─── DATA SHOWN

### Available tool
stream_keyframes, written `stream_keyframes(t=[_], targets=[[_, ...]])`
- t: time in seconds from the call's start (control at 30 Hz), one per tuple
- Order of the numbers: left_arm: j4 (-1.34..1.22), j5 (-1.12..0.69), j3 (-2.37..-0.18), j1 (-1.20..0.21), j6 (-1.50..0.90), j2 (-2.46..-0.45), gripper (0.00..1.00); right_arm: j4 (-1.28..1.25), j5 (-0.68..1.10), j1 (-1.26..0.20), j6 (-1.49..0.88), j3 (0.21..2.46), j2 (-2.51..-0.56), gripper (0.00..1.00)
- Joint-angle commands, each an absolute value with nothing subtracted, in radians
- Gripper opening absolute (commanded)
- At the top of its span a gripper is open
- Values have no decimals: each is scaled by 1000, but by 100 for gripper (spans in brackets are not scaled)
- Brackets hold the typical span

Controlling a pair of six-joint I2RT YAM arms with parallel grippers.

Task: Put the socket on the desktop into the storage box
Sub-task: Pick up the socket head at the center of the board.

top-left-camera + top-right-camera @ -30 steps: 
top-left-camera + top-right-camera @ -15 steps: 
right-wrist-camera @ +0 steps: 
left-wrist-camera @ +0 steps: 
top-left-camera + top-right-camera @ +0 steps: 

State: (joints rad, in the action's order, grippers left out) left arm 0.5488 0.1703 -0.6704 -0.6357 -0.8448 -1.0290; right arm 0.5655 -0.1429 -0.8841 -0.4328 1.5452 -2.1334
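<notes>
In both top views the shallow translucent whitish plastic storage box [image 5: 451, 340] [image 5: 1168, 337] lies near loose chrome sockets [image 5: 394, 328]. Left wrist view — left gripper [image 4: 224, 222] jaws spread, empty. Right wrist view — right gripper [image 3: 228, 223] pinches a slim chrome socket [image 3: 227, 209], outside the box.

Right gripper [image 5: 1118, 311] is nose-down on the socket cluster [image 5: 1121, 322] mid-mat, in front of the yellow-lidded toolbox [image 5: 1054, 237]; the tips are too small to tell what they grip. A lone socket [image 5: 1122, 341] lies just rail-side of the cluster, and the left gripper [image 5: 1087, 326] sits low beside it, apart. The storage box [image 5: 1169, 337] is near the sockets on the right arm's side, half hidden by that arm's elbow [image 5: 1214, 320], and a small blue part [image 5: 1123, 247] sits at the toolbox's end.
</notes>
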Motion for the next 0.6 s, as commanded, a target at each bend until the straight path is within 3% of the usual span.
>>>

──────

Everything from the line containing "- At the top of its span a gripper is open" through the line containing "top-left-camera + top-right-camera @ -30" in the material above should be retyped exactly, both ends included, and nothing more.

(YOUR SOLUTION)
- At the top of its span a gripper is open
- Values have no decimals: each is scaled by 1000, but by 100 for gripper (spans in brackets are not scaled)
- Brackets hold the typical span

Controlling a pair of six-joint I2RT YAM arms with parallel grippers.

Task: Put the socket on the desktop into the storage box
Sub-task: Pick up the socket head at the center of the board.

top-left-camera + top-right-camera @ -30 steps: 

The exercise asks for nothing more.